Now settled in the Guinness Enterprise Centre, Volograms – although only one year old – has raised €850,000 with the support of Atlantic Bridge ventures through the University Bridge Fund and Enterprise Ireland. These funds were used to build the team and to bring the technology to a commercial level.
And a vologram isn’t simply a 3D head: “A vologram is a digital volumetric representation of a human performance,” explains Pagés. “In other words: we film a person talking or acting, and then we create a dynamic 3D scan of him or her.”
“One of the biggest misconceptions we face is that people think we 3D scan a static person and then an artist animates it, which is not the case: we capture the performance as it is, with every little detail, and it is done automatically,” he adds.

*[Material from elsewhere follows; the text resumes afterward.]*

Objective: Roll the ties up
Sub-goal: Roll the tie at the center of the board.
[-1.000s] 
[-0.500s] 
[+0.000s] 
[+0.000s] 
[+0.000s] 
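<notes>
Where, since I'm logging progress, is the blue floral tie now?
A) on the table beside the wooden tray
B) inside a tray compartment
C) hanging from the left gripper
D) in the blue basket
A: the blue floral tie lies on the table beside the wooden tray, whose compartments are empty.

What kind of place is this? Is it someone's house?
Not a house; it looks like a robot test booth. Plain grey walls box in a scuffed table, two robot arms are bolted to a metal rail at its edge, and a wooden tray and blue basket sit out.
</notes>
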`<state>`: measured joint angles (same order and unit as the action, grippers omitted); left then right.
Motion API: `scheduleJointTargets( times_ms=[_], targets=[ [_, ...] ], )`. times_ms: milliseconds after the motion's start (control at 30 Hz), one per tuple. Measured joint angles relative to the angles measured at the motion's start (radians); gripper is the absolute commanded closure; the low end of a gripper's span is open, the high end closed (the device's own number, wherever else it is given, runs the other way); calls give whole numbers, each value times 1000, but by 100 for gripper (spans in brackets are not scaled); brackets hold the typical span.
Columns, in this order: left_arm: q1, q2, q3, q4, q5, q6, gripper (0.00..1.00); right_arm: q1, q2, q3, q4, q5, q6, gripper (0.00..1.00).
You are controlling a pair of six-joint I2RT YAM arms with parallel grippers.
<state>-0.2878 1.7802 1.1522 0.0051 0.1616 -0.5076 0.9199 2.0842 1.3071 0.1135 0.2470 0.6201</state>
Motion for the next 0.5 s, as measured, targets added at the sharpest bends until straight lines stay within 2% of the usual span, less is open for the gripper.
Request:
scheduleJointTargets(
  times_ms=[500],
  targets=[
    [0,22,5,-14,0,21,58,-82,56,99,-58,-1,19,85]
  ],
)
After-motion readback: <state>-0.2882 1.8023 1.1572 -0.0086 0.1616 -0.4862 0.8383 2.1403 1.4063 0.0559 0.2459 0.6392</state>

“We are now taking an extra step and making this technology available to other studios. We are pitching our vision to investors so they can help us make it a reality.”
Vologram tech doesn’t require a headset. The start-up has also worked with Virtual Reality Ireland to create an AR tourism app for visitors to Manorhamilton Castle in Co Leitrim. Using the tablet supplied, visitors will “see” the stern looking ghost of Sir Frederick Hamilton pop up and tell them a little bit about the history of the castle.

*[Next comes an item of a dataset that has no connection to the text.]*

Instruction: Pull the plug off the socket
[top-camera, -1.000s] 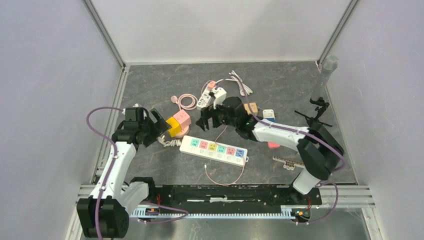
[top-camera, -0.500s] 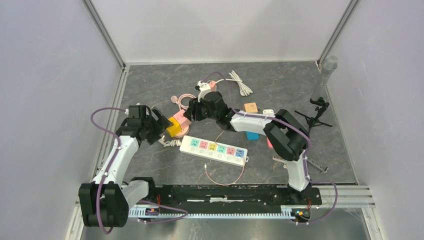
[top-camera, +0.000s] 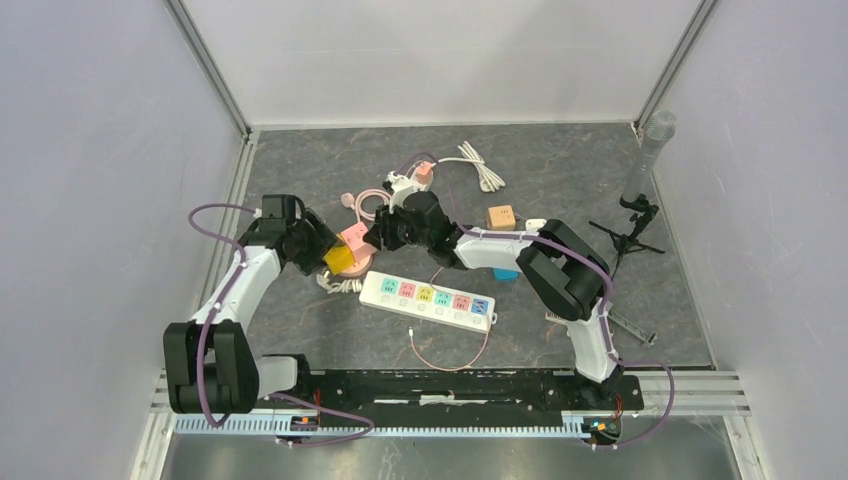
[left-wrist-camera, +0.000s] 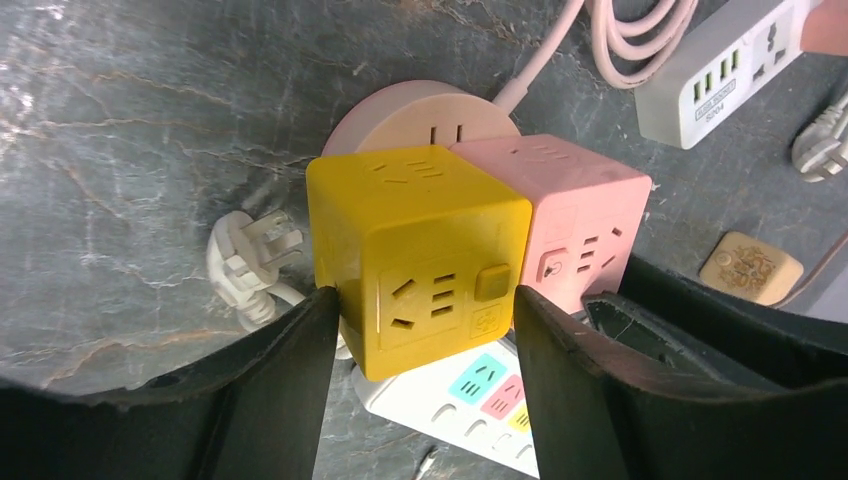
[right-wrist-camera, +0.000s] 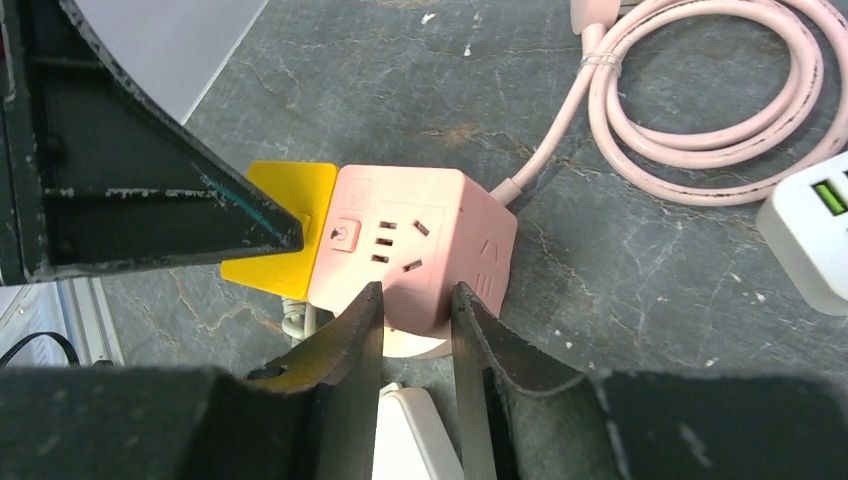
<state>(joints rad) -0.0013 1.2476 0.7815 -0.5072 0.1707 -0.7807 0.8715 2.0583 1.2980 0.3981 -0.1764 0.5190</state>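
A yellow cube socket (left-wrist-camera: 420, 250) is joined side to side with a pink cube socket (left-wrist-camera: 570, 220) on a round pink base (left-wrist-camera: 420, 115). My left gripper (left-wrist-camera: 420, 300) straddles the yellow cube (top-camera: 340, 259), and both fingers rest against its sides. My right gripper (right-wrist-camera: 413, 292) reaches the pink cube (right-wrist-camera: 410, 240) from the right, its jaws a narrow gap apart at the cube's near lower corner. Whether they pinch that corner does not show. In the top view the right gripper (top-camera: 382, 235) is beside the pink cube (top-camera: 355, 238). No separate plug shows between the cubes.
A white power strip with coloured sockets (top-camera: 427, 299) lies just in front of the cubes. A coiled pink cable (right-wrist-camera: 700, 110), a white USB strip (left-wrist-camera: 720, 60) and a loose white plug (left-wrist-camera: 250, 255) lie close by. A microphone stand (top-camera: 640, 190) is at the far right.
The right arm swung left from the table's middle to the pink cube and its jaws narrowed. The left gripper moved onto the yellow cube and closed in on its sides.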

I ask Pagés if he has his own vologram. “Of course I do. We all do,” he says with a laugh. Then he takes out his phone, opens the app, at which point a mini Rafael pops up. This is what many smartphone owners would love, I say. A little vologram of themselves to take selfies with.
“Our volograms are compatible with Snapchat and Instagram. This means that you can capture somebody with our tech, and you don’t need an augmented or virtual reality headset, or to download a specific app, you can directly see them and share them within Snapchat or Instagram.”
“For example, if you are a brand who wants to show a vologram of a celebrity or a brand ambassador, we can create a Snapchat AR lens or an Instagram AR effect featuring that celebrity, so all your followers can take a picture next to him or her, and share it with their network,” he adds.
“For now, we think that phones and tablets are the easiest and more accessible way to experience this content, but the future is definitely AR headsets that will look more like conventional glasses.”
How can we get our own vologram?
“If you wanted to get one we would bring you into the studio and film you with 12 cameras pointing at you from different viewpoints,” says Pagés.
“With these videos, we would be able to run our 3D reconstruction algorithms that generate a sequence of 3D models, 30 per second of video. Lastly, we take all those 3D models and compress them so you can play with it, integrate it into your own application, and share it on social media.”
With a Beckett play and a tourism app under their belt, Pagés says the next step is to bring volumetric video capture closer to everyone, making it more accessible. It’s already one step ahead of other companies in the same field because a vologram requires a low number of cameras to create its 3D captures.
“Unlike some other studios that use more than 100 cameras for 3D capture, ours lowers the barriers to entry for professionals. The key challenge for the company for the next year is not doing more projects ourselves, but to enable others to do projects using our technology.”
So, no trying again or failing again for Volograms because they seem to be doing very well indeed. To utterly misquote Beckett, they must go on, they can go on, they’ll go on.